◆ EXERCISE BRIEF:
Please print each record exactly, omitting none of them.
═══ RECORDS FOR THE EXERCISE ═══
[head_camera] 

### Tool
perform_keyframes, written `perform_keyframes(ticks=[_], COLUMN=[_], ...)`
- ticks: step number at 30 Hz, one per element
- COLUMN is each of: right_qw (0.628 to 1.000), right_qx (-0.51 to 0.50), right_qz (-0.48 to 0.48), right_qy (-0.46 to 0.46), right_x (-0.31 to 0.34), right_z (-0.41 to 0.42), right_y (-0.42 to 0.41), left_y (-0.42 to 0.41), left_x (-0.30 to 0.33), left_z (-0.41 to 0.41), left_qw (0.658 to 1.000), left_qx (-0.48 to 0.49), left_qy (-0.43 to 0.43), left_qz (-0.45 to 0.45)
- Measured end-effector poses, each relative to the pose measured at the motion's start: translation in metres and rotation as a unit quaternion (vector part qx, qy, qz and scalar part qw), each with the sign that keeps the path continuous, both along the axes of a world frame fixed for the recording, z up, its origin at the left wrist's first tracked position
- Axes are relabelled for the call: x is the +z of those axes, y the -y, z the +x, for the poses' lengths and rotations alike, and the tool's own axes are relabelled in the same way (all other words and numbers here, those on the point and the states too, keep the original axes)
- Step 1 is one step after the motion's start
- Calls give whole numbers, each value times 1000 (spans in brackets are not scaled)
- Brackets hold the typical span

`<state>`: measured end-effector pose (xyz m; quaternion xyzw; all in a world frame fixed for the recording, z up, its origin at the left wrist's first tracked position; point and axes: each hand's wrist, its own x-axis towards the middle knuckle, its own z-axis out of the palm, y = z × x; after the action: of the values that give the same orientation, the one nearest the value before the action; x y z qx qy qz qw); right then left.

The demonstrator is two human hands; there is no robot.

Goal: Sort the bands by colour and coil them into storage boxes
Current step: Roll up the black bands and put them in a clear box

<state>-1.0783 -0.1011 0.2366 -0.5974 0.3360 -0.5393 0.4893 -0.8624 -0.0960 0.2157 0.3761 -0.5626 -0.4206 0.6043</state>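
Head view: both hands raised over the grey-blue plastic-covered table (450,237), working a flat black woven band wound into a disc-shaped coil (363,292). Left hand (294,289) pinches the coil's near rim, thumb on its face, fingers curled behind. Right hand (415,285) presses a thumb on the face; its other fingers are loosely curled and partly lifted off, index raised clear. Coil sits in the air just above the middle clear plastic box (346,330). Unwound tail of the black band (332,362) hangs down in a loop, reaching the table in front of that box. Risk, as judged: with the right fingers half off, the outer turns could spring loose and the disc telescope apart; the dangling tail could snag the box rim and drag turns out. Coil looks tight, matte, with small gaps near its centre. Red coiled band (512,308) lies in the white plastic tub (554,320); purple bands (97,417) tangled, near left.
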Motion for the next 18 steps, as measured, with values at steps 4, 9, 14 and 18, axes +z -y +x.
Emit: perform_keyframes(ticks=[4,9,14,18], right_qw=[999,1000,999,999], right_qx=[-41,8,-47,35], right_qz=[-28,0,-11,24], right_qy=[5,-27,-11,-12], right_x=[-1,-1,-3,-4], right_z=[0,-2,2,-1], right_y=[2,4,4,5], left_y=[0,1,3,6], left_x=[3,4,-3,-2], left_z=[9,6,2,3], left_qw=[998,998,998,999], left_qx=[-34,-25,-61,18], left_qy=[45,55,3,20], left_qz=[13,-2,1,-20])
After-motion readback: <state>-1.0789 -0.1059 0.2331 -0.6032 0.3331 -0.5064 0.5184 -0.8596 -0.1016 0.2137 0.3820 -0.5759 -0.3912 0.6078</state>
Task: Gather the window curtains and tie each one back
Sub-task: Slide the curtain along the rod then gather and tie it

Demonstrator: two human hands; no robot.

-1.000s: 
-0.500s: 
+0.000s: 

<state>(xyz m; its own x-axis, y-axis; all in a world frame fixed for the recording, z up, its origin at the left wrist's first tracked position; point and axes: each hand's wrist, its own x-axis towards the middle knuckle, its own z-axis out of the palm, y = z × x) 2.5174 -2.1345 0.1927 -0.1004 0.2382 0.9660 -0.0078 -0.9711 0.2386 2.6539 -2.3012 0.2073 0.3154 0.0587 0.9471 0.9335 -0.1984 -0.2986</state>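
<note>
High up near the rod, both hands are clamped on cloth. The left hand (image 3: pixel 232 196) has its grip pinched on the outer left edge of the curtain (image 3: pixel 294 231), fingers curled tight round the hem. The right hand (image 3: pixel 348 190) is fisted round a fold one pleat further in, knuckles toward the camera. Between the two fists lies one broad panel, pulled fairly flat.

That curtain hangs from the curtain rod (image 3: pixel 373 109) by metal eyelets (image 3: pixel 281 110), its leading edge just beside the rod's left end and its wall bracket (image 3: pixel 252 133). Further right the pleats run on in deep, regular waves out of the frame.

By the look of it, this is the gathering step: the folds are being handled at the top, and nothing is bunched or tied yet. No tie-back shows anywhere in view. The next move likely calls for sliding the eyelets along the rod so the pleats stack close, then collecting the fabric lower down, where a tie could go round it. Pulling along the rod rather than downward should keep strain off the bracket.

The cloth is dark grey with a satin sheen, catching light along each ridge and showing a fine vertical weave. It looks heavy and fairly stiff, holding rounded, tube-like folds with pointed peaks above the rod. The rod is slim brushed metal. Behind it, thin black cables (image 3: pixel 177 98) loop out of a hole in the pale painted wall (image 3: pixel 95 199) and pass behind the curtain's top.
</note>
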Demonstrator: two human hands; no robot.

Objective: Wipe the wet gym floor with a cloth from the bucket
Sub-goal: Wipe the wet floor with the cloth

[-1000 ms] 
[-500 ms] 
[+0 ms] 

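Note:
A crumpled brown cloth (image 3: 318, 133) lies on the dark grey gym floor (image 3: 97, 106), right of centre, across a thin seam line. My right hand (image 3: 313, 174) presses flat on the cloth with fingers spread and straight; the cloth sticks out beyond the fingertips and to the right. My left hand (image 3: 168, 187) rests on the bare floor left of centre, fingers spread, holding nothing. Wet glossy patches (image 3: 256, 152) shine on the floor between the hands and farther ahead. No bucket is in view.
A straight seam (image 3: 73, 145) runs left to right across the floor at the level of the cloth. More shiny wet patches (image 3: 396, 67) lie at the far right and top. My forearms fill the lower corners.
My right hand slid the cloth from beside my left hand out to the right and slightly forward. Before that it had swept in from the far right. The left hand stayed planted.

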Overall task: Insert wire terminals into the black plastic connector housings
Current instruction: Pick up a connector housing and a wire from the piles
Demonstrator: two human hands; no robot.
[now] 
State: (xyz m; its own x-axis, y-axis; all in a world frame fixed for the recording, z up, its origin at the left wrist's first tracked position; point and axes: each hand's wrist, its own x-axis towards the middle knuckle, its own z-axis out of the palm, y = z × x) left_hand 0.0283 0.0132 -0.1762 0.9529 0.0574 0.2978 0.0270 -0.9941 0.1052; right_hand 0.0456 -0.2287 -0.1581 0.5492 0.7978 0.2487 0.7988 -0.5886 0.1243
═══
◆ FINAL ANSWER:
[head_camera] 

### Tool
perform_keyframes, written `perform_keyframes(ticks=[_], COLUMN=[_], ...)`
- ticks: step number at 30 Hz, one per element
- COLUMN is each of: right_qw (0.628 to 1.000), right_qx (-0.51 to 0.50), right_qz (-0.48 to 0.48), right_qy (-0.46 to 0.46), right_x (-0.31 to 0.34), right_z (-0.41 to 0.42), right_y (-0.42 to 0.41), left_y (-0.42 to 0.41), left_x (-0.30 to 0.33), left_z (-0.41 to 0.41), left_qw (0.658 to 1.000), left_qx (-0.48 to 0.49), left_qy (-0.43 to 0.43), left_qz (-0.45 to 0.45)
- Measured end-effector poses, each relative to the pose measured at the motion's start: translation in metres and rotation as a unit quaternion (vector part qx, qy, qz and scalar part qw), each with the sign that keeps the path continuous, both along the axes of a world frame fixed for the recording, z up, its origin at the left wrist's first tracked position
- Axes are relabelled for the call: x is the +z of those axes, y the -y, z the +x, for the poses' lengths and rotations alike, and the tool's own axes are relabelled in the same way (all other words and numbers here, those on the point and the states too, keep the original axes)
- Step 1 is one step after the motion's start
- Calls give whole numbers, each value times 1000 (spans in brackets are not scaled)
- Brackets hold the typical span

`<state>`: measured end-effector pose (xyz m; quaternion xyzw; all in a world frame fixed for the recording, z up, its origin at the left wrist's first tracked position; point and axes: each hand's wrist, its own x-axis towards the middle knuckle, its own z-axis out of the palm, y = z × x; after the action: of the values that give the same orientation, the one nearest the value before the action; x y z qx qy qz qw); right then left.

The demonstrator is two human hands; there is no robot.

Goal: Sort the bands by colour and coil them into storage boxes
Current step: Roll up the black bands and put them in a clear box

<state>-1.0783 -0.1011 0.2366 -0.5974 0.3360 -0.5393 0.4893 -0.8624 -0.0960 0.2157 0.3761 -0.5626 -0.4206 0.6043</state>
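Head view: both hands raised over the grey-blue plastic-covered table (450,237), working a flat black woven band wound into a disc-shaped coil (363,292). Left hand (294,289) pinches the coil's near rim, thumb on its face, fingers curled behind. Right hand (415,285) presses a thumb on the face; its other fingers are loosely curled and partly lifted off, index raised clear. Coil sits in the air just above the middle clear plastic box (346,330). Unwound tail of the black band (332,362) hangs down in a loop, reaching the table in front of that box. Risk, as judged: with the right fingers half off, the outer turns could spring loose and the disc telescope apart; the dangling tail could snag the box rim and drag turns out. Coil looks tight, matte, with small gaps near its centre. Red coiled band (512,308) lies in the white plastic tub (554,320); purple bands (97,417) tangled, near left.
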Motion for the next 18 steps, as measured, with values at steps 4, 9, 14 and 18, axes +z -y +x.
Emit: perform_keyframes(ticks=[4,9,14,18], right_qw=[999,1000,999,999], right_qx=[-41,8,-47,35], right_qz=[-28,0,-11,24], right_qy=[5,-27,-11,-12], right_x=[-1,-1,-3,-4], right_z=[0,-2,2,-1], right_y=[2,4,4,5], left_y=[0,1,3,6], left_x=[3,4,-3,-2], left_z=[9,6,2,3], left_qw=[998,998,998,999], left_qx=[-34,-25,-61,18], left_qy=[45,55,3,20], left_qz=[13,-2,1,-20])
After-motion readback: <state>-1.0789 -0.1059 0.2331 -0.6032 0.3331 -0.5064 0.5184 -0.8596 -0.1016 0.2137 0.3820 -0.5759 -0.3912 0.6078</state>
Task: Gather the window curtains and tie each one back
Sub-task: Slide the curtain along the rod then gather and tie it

Demonstrator: two human hands; no robot.

-1.000s: 
-0.500s: 
+0.000s: 

<state>(xyz m; its own x-axis, y-axis; all in a world frame fixed for the recording, z up, its origin at the left wrist's first tracked position; point and axes: each hand's wrist, its own x-axis towards the middle knuckle, its own z-axis out of the palm, y = z × x) 2.5174 -2.1345 0.1927 -0.1004 0.2382 0.9660 -0.0078 -0.9711 0.2386 2.6539 -2.3012 0.2073 0.3154 0.0587 0.9471 0.9335 -0.1984 -0.2986</state>
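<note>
High up near the rod, both hands are clamped on cloth. The left hand (image 3: pixel 232 196) has its grip pinched on the outer left edge of the curtain (image 3: pixel 294 231), fingers curled tight round the hem. The right hand (image 3: pixel 348 190) is fisted round a fold one pleat further in, knuckles toward the camera. Between the two fists lies one broad panel, pulled fairly flat.

That curtain hangs from the curtain rod (image 3: pixel 373 109) by metal eyelets (image 3: pixel 281 110), its leading edge just beside the rod's left end and its wall bracket (image 3: pixel 252 133). Further right the pleats run on in deep, regular waves out of the frame.

By the look of it, this is the gathering step: the folds are being handled at the top, and nothing is bunched or tied yet. No tie-back shows anywhere in view. The next move likely calls for sliding the eyelets along the rod so the pleats stack close, then collecting the fabric lower down, where a tie could go round it. Pulling along the rod rather than downward should keep strain off the bracket.

The cloth is dark grey with a satin sheen, catching light along each ridge and showing a fine vertical weave. It looks heavy and fairly stiff, holding rounded, tube-like folds with pointed peaks above the rod. The rod is slim brushed metal. Behind it, thin black cables (image 3: pixel 177 98) loop out of a hole in the pale painted wall (image 3: pixel 95 199) and pass behind the curtain's top.
</note>
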Demonstrator: two human hands; no robot.

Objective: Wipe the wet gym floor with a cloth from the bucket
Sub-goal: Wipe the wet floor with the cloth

[-1000 ms] 
[-500 ms] 
[+0 ms] 

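Note:
A crumpled brown cloth (image 3: 318, 133) lies on the dark grey gym floor (image 3: 97, 106), right of centre, across a thin seam line. My right hand (image 3: 313, 174) presses flat on the cloth with fingers spread and straight; the cloth sticks out beyond the fingertips and to the right. My left hand (image 3: 168, 187) rests on the bare floor left of centre, fingers spread, holding nothing. Wet glossy patches (image 3: 256, 152) shine on the floor between the hands and farther ahead. No bucket is in view.
A straight seam (image 3: 73, 145) runs left to right across the floor at the level of the cloth. More shiny wet patches (image 3: 396, 67) lie at the far right and top. My forearms fill the lower corners.
My right hand slid the cloth from beside my left hand out to the right and slightly forward. Before that it had swept in from the far right. The left hand stayed planted.
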
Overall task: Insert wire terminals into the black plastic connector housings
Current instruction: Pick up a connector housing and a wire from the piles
Demonstrator: two human hands; no robot.
[now] 
State: (xyz m; its own x-axis, y-axis; all in a world frame fixed for the recording, z up, its origin at the left wrist's first tracked position; point and axes: each hand's wrist, its own x-axis towards the middle knuckle, its own z-axis out of the palm, y = z × x) left_hand 0.0283 0.0132 -0.1762 0.9529 0.0574 0.2978 0.0270 -0.9941 0.1052; right_hand 0.0456 -0.2287 -0.1581 0.5492 0.7978 0.2487 0.7988 -0.5886 0.1243

This is the complete answer to the exercise.